Saturday, December 15, 2018

Do I want anything?

I notice that many explorations and ideas seem to be focused on one thing and having that thing right now.  As I age, I realize that parts of me can stop functioning without notice.  Functions may be incomplete. I may breathe less well, my heart may pump less effectively, my memory sometimes works more slowly.  I am more conscious that multiple goals and desires may be of interest. I may desire my breathing to be better, my heart more effective and my memory faster and more complete.


If I ask myself What do I want?, the answer is not a single goal or wish.  Besides the answer changes. When I am cold, I want warmth. When I am too hot, I want cooling.  So what I want now may not be at all what I want an hour from now. I realize that others can dangle products and possibilities in front of me and entice me to want them.  What about a great trip to Yellowstone? What about losing ten pounds? How about some delicious cookies? My memory and imagination by themselves can do the same thing without help from others.  

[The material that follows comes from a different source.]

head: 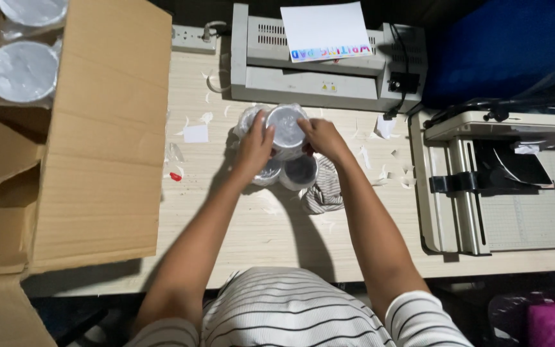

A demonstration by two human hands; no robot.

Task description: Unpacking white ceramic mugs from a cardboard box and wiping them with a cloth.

I remember a trip to Nice, France with strong fondness.  But booking a flight, packing a bag, getting a room, thinking of such steps awakens my doubts.  Will all that be as magic as it was before?

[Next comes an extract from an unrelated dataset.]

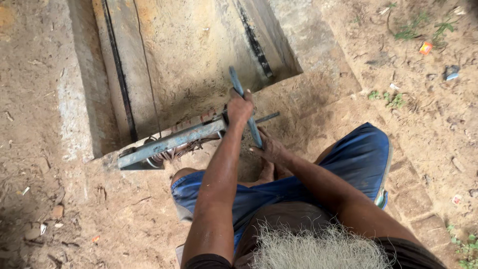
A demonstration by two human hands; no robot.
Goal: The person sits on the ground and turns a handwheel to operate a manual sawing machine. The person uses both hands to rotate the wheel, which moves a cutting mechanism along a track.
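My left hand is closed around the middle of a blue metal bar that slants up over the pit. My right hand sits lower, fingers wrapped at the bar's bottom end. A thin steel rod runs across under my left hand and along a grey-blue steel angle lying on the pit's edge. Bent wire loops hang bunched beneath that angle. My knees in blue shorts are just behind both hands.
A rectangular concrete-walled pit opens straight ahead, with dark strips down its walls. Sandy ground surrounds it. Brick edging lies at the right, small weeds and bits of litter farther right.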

I think I am getting to see many desires as temporary, wants that will rather quickly pass into other, different wants.  


I don't admire a picture of inactivity, sloth, boredom nor pictures of a long string of doubts and fears and hesitations.  I also can't get behind a picture of wasting the energies and possibilities I have now. I am not going to get any younger.  I may be as strong and as vital now as I am ever going to be. It can't be a good thing to waste my current abilities. I realize that my life and current abilities are precious and have expiration dates.  


When I was younger, I sought a pattern for my life, a plan, a direction. I wanted to know what to be, what to become, who to be with.  Now, I know what I am, I have a somewhat foreshortened future, and I know who I want to be with. Have I got everything figured out? Maybe.  


I may be clearer about keeping myself good company and enjoying my time wherever I am and whatever I am doing.  It all feels good most of the time and when it doesn't, I have a valuable opportunity to watch myself deal with whatever comes up, trying to convert it into nourishment and enjoyment.